Your answer must be the listing repeated word for word, without its pictures.

»»

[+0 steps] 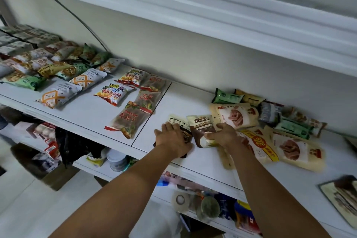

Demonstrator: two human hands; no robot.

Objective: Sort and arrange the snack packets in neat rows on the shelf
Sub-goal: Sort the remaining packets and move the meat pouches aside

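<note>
On the white shelf (pixel 173 100), two brown-and-cream snack pouches lie side by side near the front edge. My left hand (pixel 172 137) presses flat on the left pouch (pixel 180 122). My right hand (pixel 225 134) grips the lower end of the right pouch (pixel 201 123). Right of my hands is a loose heap of packets: cream pouches with meat pictures (pixel 236 115), a yellow-and-red packet (pixel 259 144) and green packets (pixel 227 96). To the left, packets lie in rows: clear red-trimmed bags (pixel 128 120), potato-crisp bags (pixel 112 92) and white-orange bags (pixel 58 93).
More rows of green and yellow packets (pixel 38 67) fill the far left of the shelf. An upper shelf (pixel 212 9) overhangs. Below are lower shelves with jars, a tape roll (pixel 180 200) and boxes. A flat printed packet (pixel 342 197) lies at the right edge.
</note>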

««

(TASK OUTPUT)
[+0 steps] 

Demonstrator: two human hands; no robot.

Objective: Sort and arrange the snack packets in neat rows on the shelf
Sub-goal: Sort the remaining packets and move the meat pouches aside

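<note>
On the white shelf (pixel 173 100), two brown-and-cream snack pouches lie side by side near the front edge. My left hand (pixel 172 137) presses flat on the left pouch (pixel 180 122). My right hand (pixel 225 134) grips the lower end of the right pouch (pixel 201 123). Right of my hands is a loose heap of packets: cream pouches with meat pictures (pixel 236 115), a yellow-and-red packet (pixel 259 144) and green packets (pixel 227 96). To the left, packets lie in rows: clear red-trimmed bags (pixel 128 120), potato-crisp bags (pixel 112 92) and white-orange bags (pixel 58 93).
More rows of green and yellow packets (pixel 38 67) fill the far left of the shelf. An upper shelf (pixel 212 9) overhangs. Below are lower shelves with jars, a tape roll (pixel 180 200) and boxes. A flat printed packet (pixel 342 197) lies at the right edge.
</note>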

There's nothing left to add to the answer.